On Sun, 14 Nov 2021 at 04:10, David Wright <deblis@lionunicorn.co.uk> wrote:
> On Sat 13 Nov 2021 at 00:31:42 (+0000), phoebus phoebus wrote:

> > Do you know if it possible to set the number of inodes  to create in
> > the filesystem during the installalation with the pressed file?

> > If i start from this example for the filesystem /var/log, how to set
> > numbers of inodes inside it ?

> >                 500 550 1024 ext4 \            lv_name{ varlog } \
> >             method{ lvm } format{ } \
> >             use_filesystem{ } filesystem{ ext4 } \
> >             label{ varlog } \
> >             mountpoint{ /var/log } \
> >                         options/nodev{ nodev } \
> >                         options/nosuid{ nosuid } \
> >                         options/noexec{ noexec } \
> >             options/relatime{ relatime } \
> >             $lvmok{ } \
> >             . \

> > Hope to do it as mkfs do it: mkfs -t ext4 -N iNumberOfINodes /dev/XdY ?

> I don't know about the actual number, but I think there's a crude
> switch under   use_filesystem{ }   which can be set, from memory,
> to one of three options, Standard, large files (fewer inodes for,
> say, multimedia) and lots of files (more inodes, say, mail server).
> I've only seen the choice (years ago) in the interactive d-i,
> and don't know the magic preseed terms.

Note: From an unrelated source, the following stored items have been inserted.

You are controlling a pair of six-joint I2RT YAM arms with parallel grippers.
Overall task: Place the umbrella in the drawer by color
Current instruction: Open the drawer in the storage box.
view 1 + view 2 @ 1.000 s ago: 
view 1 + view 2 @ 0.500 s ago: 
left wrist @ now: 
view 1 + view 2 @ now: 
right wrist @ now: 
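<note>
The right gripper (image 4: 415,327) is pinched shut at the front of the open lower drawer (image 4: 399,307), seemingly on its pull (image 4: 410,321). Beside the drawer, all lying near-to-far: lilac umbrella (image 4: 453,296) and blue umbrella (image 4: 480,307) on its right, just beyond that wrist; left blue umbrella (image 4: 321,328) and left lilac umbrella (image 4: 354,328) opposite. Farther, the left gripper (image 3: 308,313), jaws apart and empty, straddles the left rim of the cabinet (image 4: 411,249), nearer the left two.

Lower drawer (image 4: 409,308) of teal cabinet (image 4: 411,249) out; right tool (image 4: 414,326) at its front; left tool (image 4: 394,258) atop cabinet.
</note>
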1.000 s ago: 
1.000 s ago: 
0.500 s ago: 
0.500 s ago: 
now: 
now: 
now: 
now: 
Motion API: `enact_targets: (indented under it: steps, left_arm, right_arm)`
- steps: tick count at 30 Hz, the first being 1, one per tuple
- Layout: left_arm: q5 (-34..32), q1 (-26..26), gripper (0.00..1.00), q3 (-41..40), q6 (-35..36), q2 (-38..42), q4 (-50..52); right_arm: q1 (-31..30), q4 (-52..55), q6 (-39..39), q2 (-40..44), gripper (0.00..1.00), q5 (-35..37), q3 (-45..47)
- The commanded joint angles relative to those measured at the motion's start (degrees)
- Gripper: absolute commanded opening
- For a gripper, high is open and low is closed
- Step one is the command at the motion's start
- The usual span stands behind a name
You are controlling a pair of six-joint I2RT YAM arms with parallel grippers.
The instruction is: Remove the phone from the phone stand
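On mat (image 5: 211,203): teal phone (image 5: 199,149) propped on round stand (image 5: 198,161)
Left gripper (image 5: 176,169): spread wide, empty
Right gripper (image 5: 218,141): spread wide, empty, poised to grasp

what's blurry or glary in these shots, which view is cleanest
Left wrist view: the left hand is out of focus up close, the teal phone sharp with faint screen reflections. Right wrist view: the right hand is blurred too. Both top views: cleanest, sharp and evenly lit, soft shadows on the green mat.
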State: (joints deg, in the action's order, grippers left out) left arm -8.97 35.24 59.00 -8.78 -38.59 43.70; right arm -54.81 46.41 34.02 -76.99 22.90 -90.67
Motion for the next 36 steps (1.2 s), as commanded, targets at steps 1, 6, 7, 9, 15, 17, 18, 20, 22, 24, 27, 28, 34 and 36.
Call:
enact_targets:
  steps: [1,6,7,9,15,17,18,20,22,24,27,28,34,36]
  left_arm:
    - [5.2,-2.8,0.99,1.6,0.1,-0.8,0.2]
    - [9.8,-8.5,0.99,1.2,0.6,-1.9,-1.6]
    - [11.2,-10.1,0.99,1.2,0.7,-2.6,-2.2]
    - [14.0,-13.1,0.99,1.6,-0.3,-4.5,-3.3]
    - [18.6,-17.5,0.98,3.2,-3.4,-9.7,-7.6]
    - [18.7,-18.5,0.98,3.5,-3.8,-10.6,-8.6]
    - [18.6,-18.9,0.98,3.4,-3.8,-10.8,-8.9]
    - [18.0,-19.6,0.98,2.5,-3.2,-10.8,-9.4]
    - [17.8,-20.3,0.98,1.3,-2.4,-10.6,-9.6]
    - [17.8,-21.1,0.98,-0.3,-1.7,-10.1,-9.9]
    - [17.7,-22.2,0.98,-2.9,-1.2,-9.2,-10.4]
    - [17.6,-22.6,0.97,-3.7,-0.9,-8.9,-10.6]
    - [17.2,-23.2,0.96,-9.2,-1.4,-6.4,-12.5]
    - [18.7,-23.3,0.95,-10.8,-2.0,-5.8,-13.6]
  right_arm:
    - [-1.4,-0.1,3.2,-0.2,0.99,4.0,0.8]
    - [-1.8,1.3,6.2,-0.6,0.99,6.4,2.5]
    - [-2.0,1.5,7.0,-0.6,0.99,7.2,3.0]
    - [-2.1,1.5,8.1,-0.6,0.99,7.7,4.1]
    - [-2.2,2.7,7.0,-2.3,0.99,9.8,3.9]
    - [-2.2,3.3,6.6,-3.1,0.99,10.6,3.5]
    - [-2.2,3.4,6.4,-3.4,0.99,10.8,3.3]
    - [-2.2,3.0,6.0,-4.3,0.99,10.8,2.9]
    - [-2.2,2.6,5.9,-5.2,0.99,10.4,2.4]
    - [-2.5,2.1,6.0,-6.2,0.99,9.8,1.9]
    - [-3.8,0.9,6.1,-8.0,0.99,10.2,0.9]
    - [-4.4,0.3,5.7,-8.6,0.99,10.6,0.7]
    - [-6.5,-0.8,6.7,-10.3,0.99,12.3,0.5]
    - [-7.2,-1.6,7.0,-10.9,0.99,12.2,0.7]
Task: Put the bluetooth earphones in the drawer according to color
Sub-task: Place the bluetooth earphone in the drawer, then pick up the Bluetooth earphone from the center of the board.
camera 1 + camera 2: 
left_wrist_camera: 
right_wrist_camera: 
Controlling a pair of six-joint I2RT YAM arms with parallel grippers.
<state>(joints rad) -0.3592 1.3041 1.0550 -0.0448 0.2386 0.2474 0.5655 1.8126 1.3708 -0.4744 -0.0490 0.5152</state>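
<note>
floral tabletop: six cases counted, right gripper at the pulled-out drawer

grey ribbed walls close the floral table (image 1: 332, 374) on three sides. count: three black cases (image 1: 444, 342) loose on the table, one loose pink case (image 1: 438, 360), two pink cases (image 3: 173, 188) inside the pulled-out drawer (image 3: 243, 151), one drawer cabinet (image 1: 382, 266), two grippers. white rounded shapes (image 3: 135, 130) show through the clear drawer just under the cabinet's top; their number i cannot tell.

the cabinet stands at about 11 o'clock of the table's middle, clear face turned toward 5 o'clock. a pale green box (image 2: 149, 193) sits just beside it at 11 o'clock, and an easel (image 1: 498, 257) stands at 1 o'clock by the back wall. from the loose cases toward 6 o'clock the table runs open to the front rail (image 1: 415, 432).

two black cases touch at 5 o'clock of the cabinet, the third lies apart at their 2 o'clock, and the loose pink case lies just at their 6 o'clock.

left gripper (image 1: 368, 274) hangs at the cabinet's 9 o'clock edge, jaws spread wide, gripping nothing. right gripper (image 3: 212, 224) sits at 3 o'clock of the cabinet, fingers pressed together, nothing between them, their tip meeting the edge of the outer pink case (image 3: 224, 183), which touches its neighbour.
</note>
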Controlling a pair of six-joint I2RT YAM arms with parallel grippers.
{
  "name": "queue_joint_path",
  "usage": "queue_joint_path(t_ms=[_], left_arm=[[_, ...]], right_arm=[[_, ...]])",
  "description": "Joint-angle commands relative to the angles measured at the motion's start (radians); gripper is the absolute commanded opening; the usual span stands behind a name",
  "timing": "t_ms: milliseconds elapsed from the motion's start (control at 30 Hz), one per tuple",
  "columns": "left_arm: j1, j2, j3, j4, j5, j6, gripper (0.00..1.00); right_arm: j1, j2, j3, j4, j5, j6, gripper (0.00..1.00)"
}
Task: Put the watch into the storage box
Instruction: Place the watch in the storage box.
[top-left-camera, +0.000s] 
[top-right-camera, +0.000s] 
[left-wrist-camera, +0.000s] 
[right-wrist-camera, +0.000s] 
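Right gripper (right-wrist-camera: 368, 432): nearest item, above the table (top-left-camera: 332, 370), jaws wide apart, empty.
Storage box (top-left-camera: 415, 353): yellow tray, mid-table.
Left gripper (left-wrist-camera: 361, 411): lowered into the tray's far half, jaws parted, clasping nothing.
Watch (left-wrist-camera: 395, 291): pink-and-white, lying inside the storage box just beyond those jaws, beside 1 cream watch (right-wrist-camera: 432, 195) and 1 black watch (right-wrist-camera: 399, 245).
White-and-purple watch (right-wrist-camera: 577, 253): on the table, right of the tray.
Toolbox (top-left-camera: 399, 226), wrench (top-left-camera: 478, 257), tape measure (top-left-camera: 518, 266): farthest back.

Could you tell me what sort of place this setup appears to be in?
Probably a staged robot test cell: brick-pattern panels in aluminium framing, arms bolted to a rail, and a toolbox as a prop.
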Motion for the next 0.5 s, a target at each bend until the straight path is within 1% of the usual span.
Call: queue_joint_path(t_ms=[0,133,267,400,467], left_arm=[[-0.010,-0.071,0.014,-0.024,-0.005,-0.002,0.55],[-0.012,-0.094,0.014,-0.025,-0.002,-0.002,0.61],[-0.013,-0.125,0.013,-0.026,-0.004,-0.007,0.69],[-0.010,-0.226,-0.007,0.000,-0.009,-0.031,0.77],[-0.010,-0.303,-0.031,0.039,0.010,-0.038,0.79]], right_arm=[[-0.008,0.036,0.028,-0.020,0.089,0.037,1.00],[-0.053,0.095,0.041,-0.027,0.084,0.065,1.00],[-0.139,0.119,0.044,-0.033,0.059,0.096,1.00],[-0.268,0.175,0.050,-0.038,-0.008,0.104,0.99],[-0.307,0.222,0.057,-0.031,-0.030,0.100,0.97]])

This site is quite useful:
  https://preseed.debian.net/debian-preseed/

>From there I found this file for bullseye:
  https://preseed.debian.net/debian-preseed/bullseye/amd64-main-full.txt

which contains this stanza which appears to match your description:

### Description: Typical usage of this partition:
#   Please specify how the file system is going to be used, so that
#   optimal file system parameters can be chosen for that use.
#   .
#   standard = standard parameters,
#   news = one inode per 4KB block,
#   largefile = one inode per megabyte,
#   largefile4 = one inode per 4 megabytes.
# d-i partman-basicfilesystems/specify_usage select <choice>
# Possible choices: ${CHOICES}

Which is not what the OP requested, but maybe it helps.  It is the only
occurrence of "inode" in that file.  I did not check the other two files
that contain the "contrib" and "non-free" data.